A ragged woman has just charged through the metal detector and is cowering, gasping for air, against the back wall of the lobby, one arm flung out to brace herself against the wall. She’s filthy, barefoot, dressed in what might once have been a pencil skirt and blouse. Her hair is matted and she’s left bloody footprints across the lobby. She shifts, and he realizes she is carrying a toddler across her chest.
Before he can speak, he realizes she’s trying to say something between heaving breaths.
“Get me the detective on the Rizzoli case. Quickly.”
The guard is looking at her like she’s a ghost. She wants to scream at him. She repeats herself as he stares, completely glazed over. “I need you to call a detective on the Rizzoli case immediately.” Nothing.
She wonders if he’s high or just incompetent.
“HEY.” She snaps, loudly. She hadn’t made it this far to be stuck in a lobby with an idiot. She’s running out of time. She quickly turns the child around in her arms, so the guard looks directly into a tiny sleeping face, surrounded by matted white blonde hair. “This is Kylie Rizzoli. Get me a detective right now.”
The guard snaps to attention, both alert and incredulous. “Did you– Kylie?”
“Yes,” she hisses back, as close to yelling as she’s willing to do this close to the child. “We’re running out of time, I need to see a detective right now.”
The guard nods. “Detective Rizzoli is here tonight. I’ll call her for you.”
She nods, then turns her attention to the child in her arms, her voice softening immediately. “Hey, Ky. Hey, tiny girl.” She bounces her up and down a little bit, and brushes the hair off her sweaty forehead. “It’s time to wake up now, tiny girl. I need you to wake up now, okay Ky?”
The little girl opens her eyes groggily, then closes them again. She grips the woman’s shirt in her tiny fist and tries to bury her face deep in the woman’s neck again. “Mo,” she mumbles.
“No, baby girl, it’s time to wake up. We’re safe now, tiny girl.

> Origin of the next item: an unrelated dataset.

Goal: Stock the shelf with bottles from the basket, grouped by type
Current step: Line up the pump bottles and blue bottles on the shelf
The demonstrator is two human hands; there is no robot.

You know who’s here to see you?”
The little girl blearily opens her eyes again, looking trustingly at the woman’s face.
“Your Auntie Jay is here, she’s coming to see you right now.”
A look of sleepy wonder comes over the child. “Aunnie Jay?” Her words are slurred, a combination of sleep and youth.
“Yes, tiny girl. She’s coming right now. So you need to wake up, okay? I’m gonna put you down, and we’re going to stand until Auntie Jay comes.” She sets the little girl down on her feet. She has little shoes on that light up when she hits the ground. They have Iron Man on them. They look out of place next to the woman’s bloody toes. She holds tight to the woman’s hand, sticking her free thumb directly into her mouth. She looks around the lobby, fear in her eyes.
“Aunnie Jay?” She asks, hesitantly.
“She’s coming, tiny girl.” The woman strokes the girl’s sweaty blonde hair, trying in vain to make it presentable with one hand. She feels naked without the child glued to her torso. She fleetingly wonders if she has a Kylie-shaped sweat stain on her shirt. In a weird way, she kind of hopes that she does. Something of yours to keep, sweet girl.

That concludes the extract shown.